Form of Assignment and Assumption Agreement for Employment Agreements, and Form of Assignment and Assumption Agreement for Restrictive Covenant Agreement, each by and among Reynolds Consumer Products LLC, Reynolds Consumer Products Holdings LLC, and Lance Mitchell, Scott Huckins, Rachel Bishop, Judith Buckner and Lisa Smith
Contract Categories:
Human Resources
- Employment Agreements
EX-10.1 2 reyn-2024331x10qxexx101.htm EX-10.1 Document
Exhibit 10.1
ASSIGNMENT AND ASSUMPTION AGREEMENT
This Assignment and Assumption Agreement (the “Agreement”), effective as of [ ] (the “Effective Date”), is by and among Reynolds Consumer Products LLC, a Delaware limited liability company (“Assignor”), Reynolds Consumer Products Holdings LLC, a Delaware limited liability company (“Assignee”), and [ ], an individual (“Employee”).
WHEREAS, Assignee is a wholly-owned indirect subsidiary of Assignor.
WHEREAS, Assignor and Employee previously entered into that certain Employment Agreement, dated as of [ ], as same may be amended from time to time (the “Employment Agreement”).
WHEREAS, Employee is currently employed by Assignee and Assignee has agreed to assume all of Assignor’s rights, duties and obligations under the Employment Agreement.
NOW, THEREFORE, in consideration of the mutual covenants, terms, and conditions set forth herein, and for other good and valuable consideration, the receipt and sufficiency of which are hereby acknowledged, the parties agree as follows:
1.Definitions. All capitalized terms used in this Agreement but not otherwise defined herein are given the meanings set forth in the Employment Agreement.

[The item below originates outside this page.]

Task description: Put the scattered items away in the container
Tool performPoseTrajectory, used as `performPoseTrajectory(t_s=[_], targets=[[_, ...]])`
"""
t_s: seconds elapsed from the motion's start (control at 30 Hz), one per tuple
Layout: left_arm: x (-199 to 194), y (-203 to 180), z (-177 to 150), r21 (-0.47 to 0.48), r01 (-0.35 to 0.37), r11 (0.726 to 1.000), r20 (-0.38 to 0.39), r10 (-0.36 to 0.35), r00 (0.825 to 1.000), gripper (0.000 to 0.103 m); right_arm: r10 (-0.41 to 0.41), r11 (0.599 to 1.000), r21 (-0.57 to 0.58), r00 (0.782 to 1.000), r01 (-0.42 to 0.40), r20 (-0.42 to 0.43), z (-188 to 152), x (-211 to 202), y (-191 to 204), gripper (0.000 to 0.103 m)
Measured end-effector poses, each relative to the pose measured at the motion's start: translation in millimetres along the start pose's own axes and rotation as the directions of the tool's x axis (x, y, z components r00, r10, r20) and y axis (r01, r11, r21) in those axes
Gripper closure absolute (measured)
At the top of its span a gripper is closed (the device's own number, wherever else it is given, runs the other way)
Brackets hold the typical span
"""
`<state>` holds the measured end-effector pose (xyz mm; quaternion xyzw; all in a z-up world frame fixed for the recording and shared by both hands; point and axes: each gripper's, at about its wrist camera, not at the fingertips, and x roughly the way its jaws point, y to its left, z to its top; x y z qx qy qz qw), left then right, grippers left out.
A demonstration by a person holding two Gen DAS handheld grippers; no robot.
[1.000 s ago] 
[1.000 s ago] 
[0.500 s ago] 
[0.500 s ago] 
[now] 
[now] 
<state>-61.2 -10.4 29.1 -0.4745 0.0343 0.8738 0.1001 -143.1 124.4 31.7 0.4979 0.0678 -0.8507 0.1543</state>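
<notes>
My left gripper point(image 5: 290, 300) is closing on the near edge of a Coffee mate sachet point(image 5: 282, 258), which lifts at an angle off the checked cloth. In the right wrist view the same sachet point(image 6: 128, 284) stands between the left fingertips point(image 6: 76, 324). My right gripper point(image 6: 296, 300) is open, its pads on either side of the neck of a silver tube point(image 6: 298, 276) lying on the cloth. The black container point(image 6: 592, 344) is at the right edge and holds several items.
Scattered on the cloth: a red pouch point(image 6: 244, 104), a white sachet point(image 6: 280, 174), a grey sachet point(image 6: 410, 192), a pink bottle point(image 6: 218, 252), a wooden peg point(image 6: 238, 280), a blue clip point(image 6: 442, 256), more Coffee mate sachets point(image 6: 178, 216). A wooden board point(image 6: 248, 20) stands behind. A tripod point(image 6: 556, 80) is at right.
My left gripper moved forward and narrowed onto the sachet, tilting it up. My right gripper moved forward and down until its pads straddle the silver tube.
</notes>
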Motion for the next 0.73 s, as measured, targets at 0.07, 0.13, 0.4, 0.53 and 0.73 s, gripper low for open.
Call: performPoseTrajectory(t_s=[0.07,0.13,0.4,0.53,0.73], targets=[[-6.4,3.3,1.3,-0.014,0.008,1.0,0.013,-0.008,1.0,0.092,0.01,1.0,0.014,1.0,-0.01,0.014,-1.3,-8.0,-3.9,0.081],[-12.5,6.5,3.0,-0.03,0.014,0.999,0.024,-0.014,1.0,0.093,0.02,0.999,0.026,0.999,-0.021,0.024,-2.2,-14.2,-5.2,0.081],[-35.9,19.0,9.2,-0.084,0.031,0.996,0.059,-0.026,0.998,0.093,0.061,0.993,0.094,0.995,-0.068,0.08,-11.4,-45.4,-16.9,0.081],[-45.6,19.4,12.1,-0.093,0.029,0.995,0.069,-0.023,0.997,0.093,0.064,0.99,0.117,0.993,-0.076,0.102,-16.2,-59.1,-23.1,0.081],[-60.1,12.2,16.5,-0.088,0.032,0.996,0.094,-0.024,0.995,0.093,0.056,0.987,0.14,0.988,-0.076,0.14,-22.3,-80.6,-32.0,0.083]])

2.Assignment and Assumption. Without the need for any additional act or consent of any person or entity, Assignor hereby assigns, grants, conveys and transfers to Assignee all of Assignor’s right, duties and obligations in and to the Employment Agreement. Assignee hereby accepts such assignment and assumes all of Assignor’s rights, duties and obligations under the Employment Agreement and agrees to pay, perform and discharge, as and when due, all of the obligations of Assignor under the Employment Agreement.
3.Acknowledgement. Employee is hereby notified of the above assignment, receipt of which is hereby acknowledged and accepted.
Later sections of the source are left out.